Required work:
Extract, unchanged, every line from the top of the material below through the line with "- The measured", and no more.

-=-=-

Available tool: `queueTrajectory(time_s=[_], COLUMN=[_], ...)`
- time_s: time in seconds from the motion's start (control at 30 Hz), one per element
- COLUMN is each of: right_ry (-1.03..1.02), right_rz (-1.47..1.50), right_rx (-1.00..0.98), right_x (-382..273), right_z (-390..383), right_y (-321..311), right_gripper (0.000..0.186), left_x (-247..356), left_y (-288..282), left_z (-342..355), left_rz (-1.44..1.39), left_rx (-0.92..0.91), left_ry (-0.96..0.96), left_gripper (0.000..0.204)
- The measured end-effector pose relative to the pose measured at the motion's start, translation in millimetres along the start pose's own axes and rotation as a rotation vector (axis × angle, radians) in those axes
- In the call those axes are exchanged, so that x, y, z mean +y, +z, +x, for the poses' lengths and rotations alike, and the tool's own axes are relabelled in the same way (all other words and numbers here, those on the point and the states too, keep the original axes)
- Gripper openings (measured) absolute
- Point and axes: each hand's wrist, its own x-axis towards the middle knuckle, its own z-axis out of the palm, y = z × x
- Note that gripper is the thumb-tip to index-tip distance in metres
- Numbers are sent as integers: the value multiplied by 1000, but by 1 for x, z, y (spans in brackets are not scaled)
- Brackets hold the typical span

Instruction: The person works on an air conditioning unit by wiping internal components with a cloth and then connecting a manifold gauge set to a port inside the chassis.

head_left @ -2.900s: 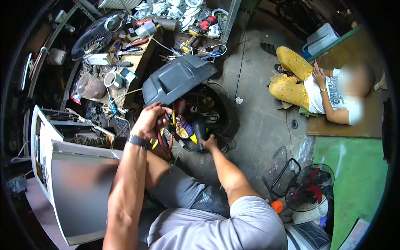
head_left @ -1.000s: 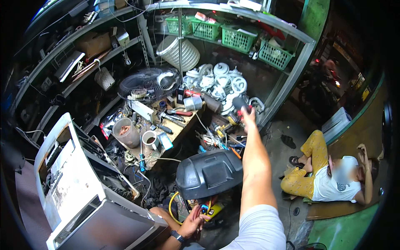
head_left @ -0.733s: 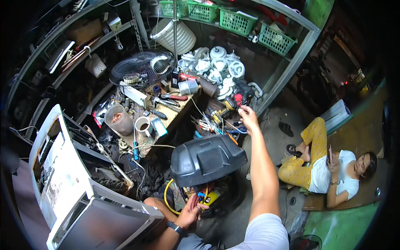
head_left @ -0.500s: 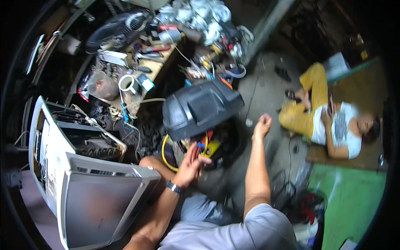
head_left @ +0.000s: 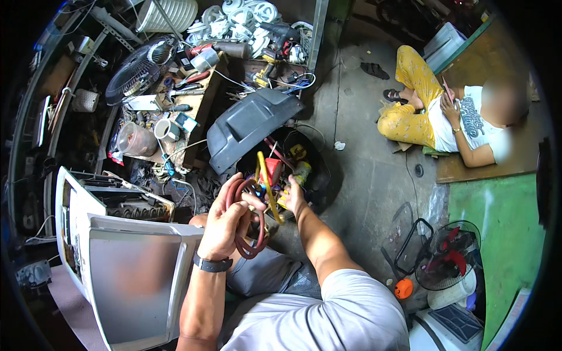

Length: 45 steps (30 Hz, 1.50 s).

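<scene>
My left hand (head_left: 223, 225), wearing a dark wristwatch, is closed around a coiled dark red hose (head_left: 256, 248). A yellow hose (head_left: 264, 178) curves up just beyond the coil. To the right, my right hand (head_left: 296, 198) is at the near edge of a black tub (head_left: 319, 190), its fingers curled by something yellow; what they grip is partly hidden. Inside the tub are a red piece (head_left: 273, 167) and a yellow-green item (head_left: 302, 172). A large black moulded lid (head_left: 249, 126) leans tilted over the tub's far left side.
A cluttered workbench (head_left: 206, 88) with tools, a white mug (head_left: 167, 130) and a clear container (head_left: 136, 140) stands at far left. A white appliance (head_left: 134, 281) is beside my left arm. On the right, a person in yellow trousers (head_left: 424, 96) reclines; a fan (head_left: 451, 257) stands nearer.
My right hand has come leftward from out over the floor to the tub. My left hand, earlier at the tub's near edge, now holds the red hose coil up. The view has shifted.
</scene>
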Motion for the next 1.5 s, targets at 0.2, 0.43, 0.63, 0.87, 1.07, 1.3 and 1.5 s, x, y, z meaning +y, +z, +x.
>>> queueTrajectory(time_s=[0.2, 0.43, 0.63, 0.87, 1.07, 1.3, 1.5], right_ry=[-20, -456, -677, -962, -860, -676, -832], right_rz=[-204, -868, -1281, -1534, -1969, -1819, -1984], right_rx=[-339, -249, -168, -266, -134, -147, 26], right_x=[-78, -99, -105, -105, -114, -112, -96], right_z=[-56, -136, -169, -184, -180, -162, -130], right_y=[57, 120, 148, 146, 150, 143, 126], right_gripper=[72, 88, 104, 84, 51, 52, 38], left_x=[5, 16, 9, 6, -26, -60, -80], left_y=[-5, -16, -24, -9, 6, -8, -2], left_z=[4, 20, 24, 21, 10, 5, -13], left_rz=[11, -95, -99, -227, -225, -373, -415], left_rx=[16, 79, 77, 198, 127, 2, 80], left_ry=[-53, -112, -152, -277, -449, -517, -540], left_gripper=[62, 55, 52, 49, 42, 24, 28])
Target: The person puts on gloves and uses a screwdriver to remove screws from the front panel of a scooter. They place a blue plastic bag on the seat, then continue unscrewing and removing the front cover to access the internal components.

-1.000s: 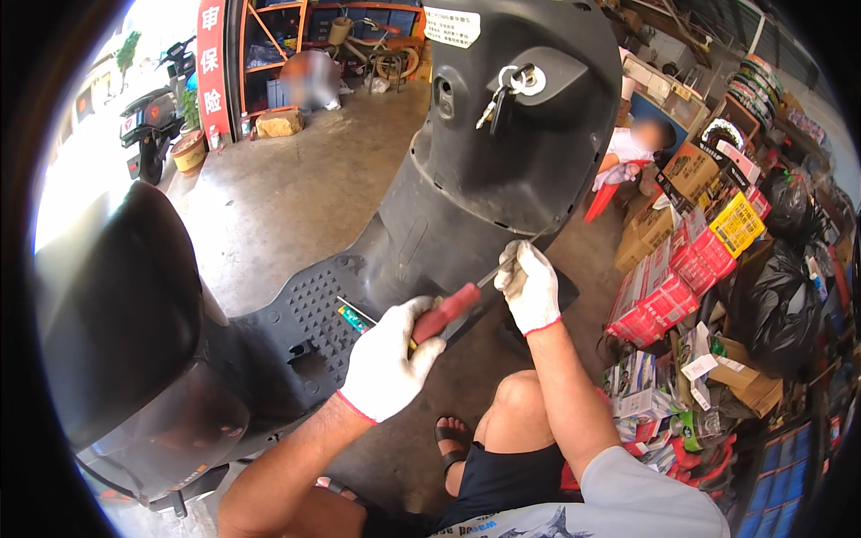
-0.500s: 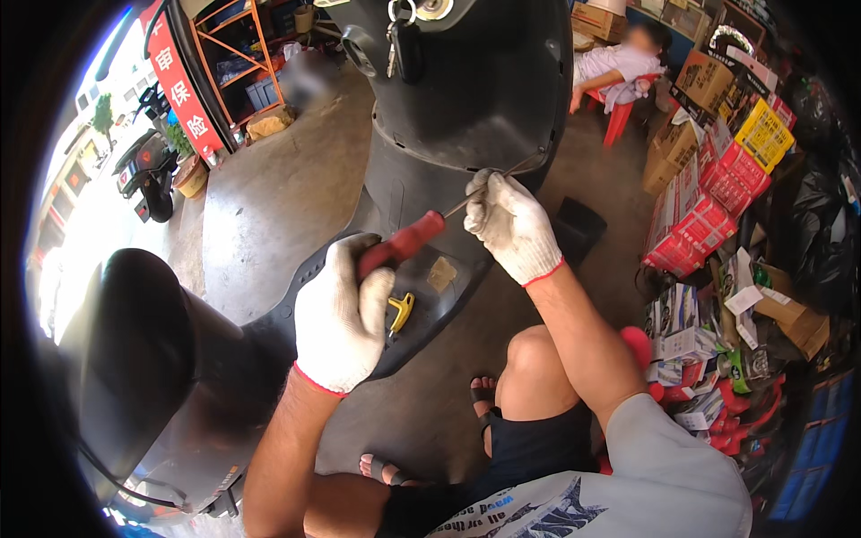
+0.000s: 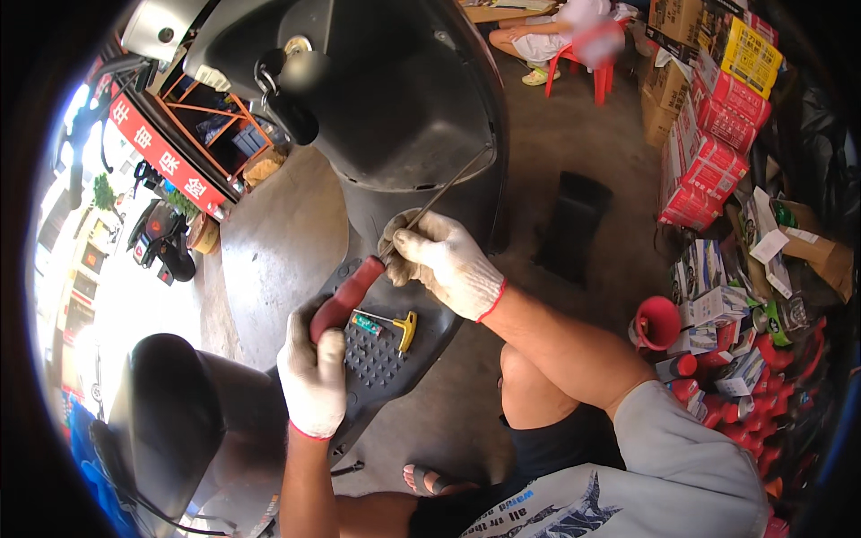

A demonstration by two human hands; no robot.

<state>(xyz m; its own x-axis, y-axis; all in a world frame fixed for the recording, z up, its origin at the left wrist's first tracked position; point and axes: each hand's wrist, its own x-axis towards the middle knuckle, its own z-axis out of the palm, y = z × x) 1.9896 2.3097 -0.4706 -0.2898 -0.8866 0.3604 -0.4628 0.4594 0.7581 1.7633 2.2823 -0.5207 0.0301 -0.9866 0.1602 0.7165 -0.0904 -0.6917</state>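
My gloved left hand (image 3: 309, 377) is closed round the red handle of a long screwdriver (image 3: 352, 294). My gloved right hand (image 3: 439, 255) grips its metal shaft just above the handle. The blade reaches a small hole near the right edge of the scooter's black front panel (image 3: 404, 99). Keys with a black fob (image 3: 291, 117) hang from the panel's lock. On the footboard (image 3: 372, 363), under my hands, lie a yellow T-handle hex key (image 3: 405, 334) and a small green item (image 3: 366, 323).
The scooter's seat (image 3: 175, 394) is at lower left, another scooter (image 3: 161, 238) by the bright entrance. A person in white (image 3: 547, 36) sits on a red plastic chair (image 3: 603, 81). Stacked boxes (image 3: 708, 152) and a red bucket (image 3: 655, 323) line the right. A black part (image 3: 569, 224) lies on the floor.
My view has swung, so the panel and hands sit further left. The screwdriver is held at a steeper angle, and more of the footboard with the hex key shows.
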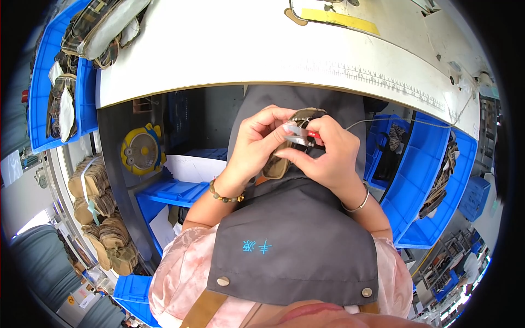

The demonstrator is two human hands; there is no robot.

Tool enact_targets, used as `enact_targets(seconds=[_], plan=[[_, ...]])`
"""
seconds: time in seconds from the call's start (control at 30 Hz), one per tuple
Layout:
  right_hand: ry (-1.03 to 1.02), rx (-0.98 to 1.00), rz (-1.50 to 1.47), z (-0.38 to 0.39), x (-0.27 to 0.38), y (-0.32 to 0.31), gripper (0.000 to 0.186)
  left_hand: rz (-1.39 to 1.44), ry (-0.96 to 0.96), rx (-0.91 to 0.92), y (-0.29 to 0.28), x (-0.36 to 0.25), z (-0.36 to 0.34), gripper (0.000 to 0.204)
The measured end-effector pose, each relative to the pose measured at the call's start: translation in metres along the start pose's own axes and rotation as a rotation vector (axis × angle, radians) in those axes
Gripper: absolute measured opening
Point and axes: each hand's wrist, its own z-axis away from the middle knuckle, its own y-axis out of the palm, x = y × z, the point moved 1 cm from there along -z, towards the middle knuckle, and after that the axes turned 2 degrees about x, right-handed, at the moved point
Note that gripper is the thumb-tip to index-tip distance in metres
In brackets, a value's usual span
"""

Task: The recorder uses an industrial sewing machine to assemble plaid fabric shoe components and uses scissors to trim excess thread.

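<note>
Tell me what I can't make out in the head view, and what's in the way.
All in the head view:
- Middle of the fabric piece: covered by the left hand and right hand.
- Grip of the red-and-silver tool: mostly behind the right hand; whether its metal touches the fabric is too small to tell.
- Far part of the yellow-banded item: cut off by the upper edge.

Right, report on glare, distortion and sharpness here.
Head view: the white tabletop is washed out in places; head view: its front edge bows into an arc, with black at the picture's sides; head view: the left hand and right hand look fairly sharp.
</note>
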Motion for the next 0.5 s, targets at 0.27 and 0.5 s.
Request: enact_targets(seconds=[0.27,0.5], plan=[[0.057,0.017,-0.091,0.003,-0.002,0.007,0.029,-0.357,0.088,-0.126,-0.004,-0.001,-0.003,0.016],[0.048,0.055,-0.164,0.004,0.008,0.009,0.028,-0.794,0.410,-0.263,0.002,-0.003,-0.010,0.016]])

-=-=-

Exercise answer:
Available tool: `queueTrajectory(time_s=[_], COLUMN=[_], ...)`
- time_s: time in seconds from the motion's start (control at 30 Hz), one per element
- COLUMN is each of: right_ry (-1.03..1.02), right_rz (-1.47..1.50), right_rx (-1.00..0.98), right_x (-382..273), right_z (-390..383), right_y (-321..311), right_gripper (0.000..0.186), left_x (-247..356), left_y (-288..282), left_z (-342..355), left_rz (-1.44..1.39), left_rx (-0.92..0.91), left_ry (-0.96..0.96), left_gripper (0.000..0.204)
- The measured end-effector pose relative to the pose measured at the motion's start, translation in millimetres along the start pose's own axes and rotation as a rotation vector (axis × angle, radians) in those axes

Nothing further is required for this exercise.